Filter this material down to the lines that contain the string "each", and return those lines.
──────
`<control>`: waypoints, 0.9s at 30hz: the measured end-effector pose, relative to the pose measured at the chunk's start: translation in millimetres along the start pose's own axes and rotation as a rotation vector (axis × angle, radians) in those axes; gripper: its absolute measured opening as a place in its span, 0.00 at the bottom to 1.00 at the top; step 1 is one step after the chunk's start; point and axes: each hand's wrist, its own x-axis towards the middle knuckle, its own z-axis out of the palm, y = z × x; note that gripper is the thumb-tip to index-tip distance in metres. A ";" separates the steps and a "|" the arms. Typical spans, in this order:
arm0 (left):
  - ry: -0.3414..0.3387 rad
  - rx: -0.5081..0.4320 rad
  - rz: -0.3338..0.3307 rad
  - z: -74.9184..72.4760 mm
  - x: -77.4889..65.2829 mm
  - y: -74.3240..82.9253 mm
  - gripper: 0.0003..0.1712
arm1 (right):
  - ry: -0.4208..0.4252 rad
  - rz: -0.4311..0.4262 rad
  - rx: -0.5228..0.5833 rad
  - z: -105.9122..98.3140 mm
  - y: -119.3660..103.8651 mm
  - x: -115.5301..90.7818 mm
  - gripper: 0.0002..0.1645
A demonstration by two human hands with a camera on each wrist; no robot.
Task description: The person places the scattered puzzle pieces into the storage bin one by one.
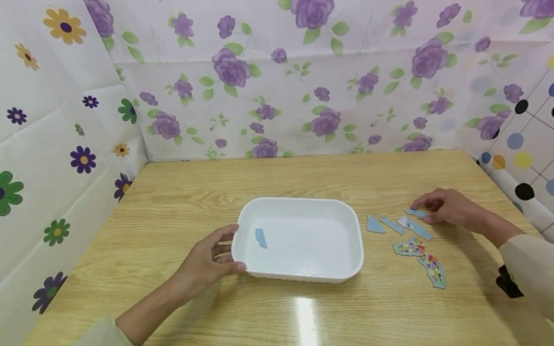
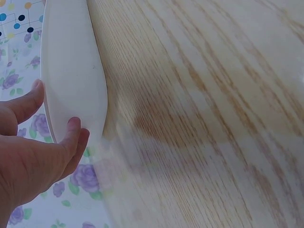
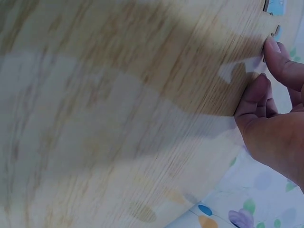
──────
§ YOUR SOLUTION
`<control>`: waypoints, 0.9s at 30hz: the measured end-effector pose, relative to the pose measured at the chunk's start: translation in millimetres along the start pose's own axes and rotation as a rotation vector (axis × angle, radians) in those axes; gripper: its absolute measured opening as a place in its span, 0.00 at the bottom to 1.00 at the top; step 1 is one step after the chunk's start; point and axes: each hand's wrist, its own x-axis towards the middle knuckle, its own z-axis out of the palm, y = z × x; note that gripper is the thumb-tip to index-tip distance in metres. A ";" separates the steps and a "|" the arms. Typical spans, in this order:
A demonstration by two human hands with a camera on each wrist; no robot.

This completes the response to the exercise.